Contralateral BBN (0.125–12 kHz) with a flat spectrum, inside the test cavity, was generated by a GSI 61 audiometer (Grason-Stadler Inc., Eden Prairie, Minnesota) and presented at 30 dB SL (re; BBN threshold) through an Etymotic ER-3A insert earphone. In the CAS condition, BBN was manually switched on prior to the onset of CEOAE recordings. CEOAE recordings were performed in a passive listening condition and subject instructions were similar to a previous report [26].

The MOC inhibition was quantified by two indices: (1) raw dB effect (ΔCEOAE) and (2) normalized index (ΔCEOAEn). For ΔCEOAE, the CEOAE amplitude in the CAS condition was subtracted from the baseline amplitude (without CAS). Positive values denote MOC inhibitory effects. Past work has typically used this index. We do not use this index to interpret the data or discuss the results because it may introduce biases (see Figures S1 and S2 in Supporting Information). The ΔCEOAEn is the change (in linear scale) in CEOAE amplitude due to CAS normalized to baseline amplitude and was quantified as a percentage change from the baseline amplitude [26]. Referencing to baseline amplitude eliminates biases related to inter-subject differences in magnitude of the CEOAE.

In order to rule out the possibility of MEMRs evoked by the contralateral BBN used for the MOC test, ARTs were measured for each subject using a GSI-TympStar (Grason-Stadler Inc., Eden Prairie, MN) following a previously reported procedure [26]. The threshold of audibility for BBN ranged from 18 to 27 dB SPL (mean = 24.8 dB SPL), and the ARTs ranged from 68 to 80 dB SPL (mean = 78.4 dB SPL). Because clinical instruments produce higher ARTs, a constant of 12 dB gleaned from wideband acoustic reflectance studies [27], [28] was applied to detect subclinical ARTs. The mean corrected ART was 66.4 dB SPL. Thus the BBN level used for the MOC reflex (mean = 54.8 dB SPL) was lower than the ARTs by a mean of 11.6 dB (or uncorrected 23.6 dB). This suggests that MEMRs had no or minimal influence on the present MOC inhibition measurements.

Speech Recognition in Noise

Speech recognition in noise was measured using a computerized version of the Four Alternative Auditory Feature (FAAF) test [29]. This is a forced-choice word recognition task consisting of 20 sets of four binary and minimally paired words (e.g., get, wet, bet, yet), giving an 80-item list. The target word occurs in the context of the carrier phrase, “Can you hear (target) clearly?” The subject's task is to select the target word from the choice of four displayed in a touch-screen.

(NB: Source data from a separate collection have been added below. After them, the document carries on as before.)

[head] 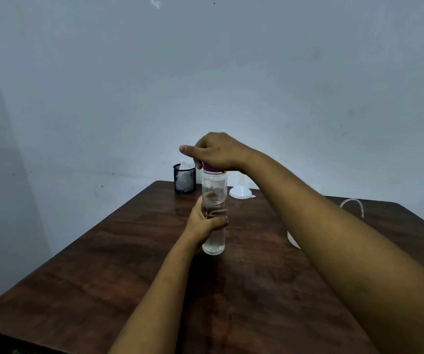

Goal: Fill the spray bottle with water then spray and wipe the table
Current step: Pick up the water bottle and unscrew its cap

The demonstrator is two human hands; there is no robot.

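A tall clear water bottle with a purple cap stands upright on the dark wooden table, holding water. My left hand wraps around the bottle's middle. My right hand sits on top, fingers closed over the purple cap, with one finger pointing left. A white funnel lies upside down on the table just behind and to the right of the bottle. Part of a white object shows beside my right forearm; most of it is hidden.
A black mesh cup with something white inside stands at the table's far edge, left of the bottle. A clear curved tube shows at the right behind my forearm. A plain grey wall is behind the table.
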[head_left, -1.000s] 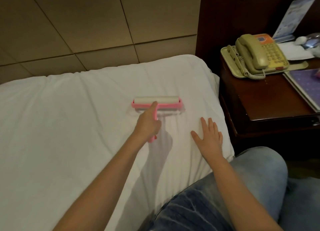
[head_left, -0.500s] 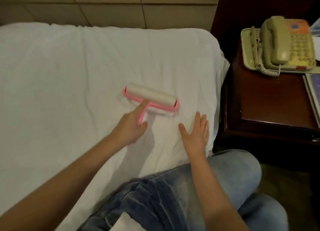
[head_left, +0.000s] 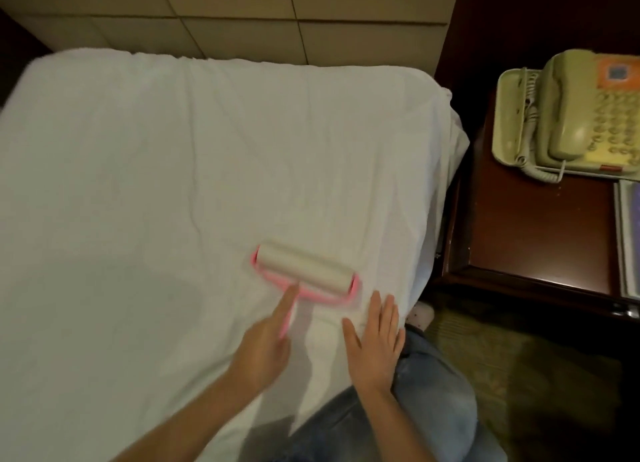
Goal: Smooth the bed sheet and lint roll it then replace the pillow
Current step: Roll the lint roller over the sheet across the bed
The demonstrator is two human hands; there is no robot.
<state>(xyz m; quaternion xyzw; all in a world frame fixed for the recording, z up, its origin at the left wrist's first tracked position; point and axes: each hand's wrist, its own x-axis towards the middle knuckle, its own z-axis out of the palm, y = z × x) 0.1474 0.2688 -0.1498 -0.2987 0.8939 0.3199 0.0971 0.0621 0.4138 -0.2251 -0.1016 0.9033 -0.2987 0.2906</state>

The FAAF materials were presented from a PC with a 24-bit sound card (Sound Blaster Audigy 4 Pro, Creative Labs, Inc., Milpitas, CA), at a sample rate of 44 kHz, routed via a Kamplex diagnostic audiometer to a TDH 50P earphone (Kamplex KC40, Interacoustics A/S, Denmark). They were presented against a background of steady noise that had been filtered to give a similar long-term spectrum to the target words and delivered by the same earphone. The speech presentation level was fixed at 60 dB SPL while the ipsilateral noise level was initially presented at 56 dB SPL and then varied adaptively in 2-dB steps. Speech recognition threshold in noise was determined using an adaptive technique to converge on an SNR targeting a 70.7% correct score by means of a two-up and one-down algorithm [30]. For brevity and to distinguish from SNR in OAEs, SNR in the speech-in-noise task is denoted as SNRSP. The SNRSP is defined as the dB difference between word SPL and noise SPL. The 70.7% score was estimated from the mean of the final eight reversals in the adaptive procedure. Speech recognition threshold (SRT) in noise was measured in each subject’s right ear in two CAS conditions: (1) without CAS and (2) with CAS. The CAS-induced change in SRT (ΔSRT) was computed by subtracting SRT with CAS from that without CAS. The CAS procedures were similar to those in CEOAE measurements with an inclusion of 5–10 minute breaks between two conditions. SRT measurements were repeated in the same test session (n = 13) to assess immediate intra-subject repeatability of ΔSRT.

Statistical Analysis

The Shapiro-Wilk tests determined that the data distribution could be Gaussian (ΔCEOAEn W statistic = 0.93, p = 0.28; SRT W statistic = 0.95, p = 0.42; ΔSRT W statistic = 0.95, p = 0.43). Immediate intra-subject repeatability was computed by dividing the standard deviation of the differences between two repeated measurements by √2. The reason for dividing by √2 is because the standard deviation of the differences includes the pooled uncertainty of the two measurements, and if each replication has the same uncertainty (intra-subject variance) the difference has double the variance. Intra-subject SD on replication confirmed repeatability of MOC reflex and ΔSRT indices (n = 13). Data from two measurements were averaged to enhance stability of the measures. Effect of CAS on SRT was assessed using a paired samples t-test. Pearson’s product moment correlation coefficients were computed to examine the relationship between (1) ΔCEOAEn and SRT and (2) ΔCEOAEn and ΔSRT. The alpha level was Bonferroni adjusted (0.025 = 0.05/2).

Results

Physiological Results

CEOAE recordings with and without CAS met the acceptable criteria (detailed in methods) in all subjects. Intra-subject SD on replication for ΔCEOAE and ΔCEOAEn were 0.35 dB and 4.64% (n = 13), respectively, implying good repeatability of our measurement procedures regardless of OAE probe re-fitting. The distribution of differences between the two sets of ΔCEOAEn measurements was computed using the Bland and Altman method [31], [32] and is shown in Figure 1. The mean raw dB effect and normalized index were 1.61 dB (SD = 0.92) and 17.21% (SD = 8.60), respectively. Overall, our MOC inhibition data are free from noise floor effects, followed a Gaussian distribution, and are repeatable.

thumbnail
Download:
Figure 1. Bland and Altman plot for normalized index (ΔCEOAEn).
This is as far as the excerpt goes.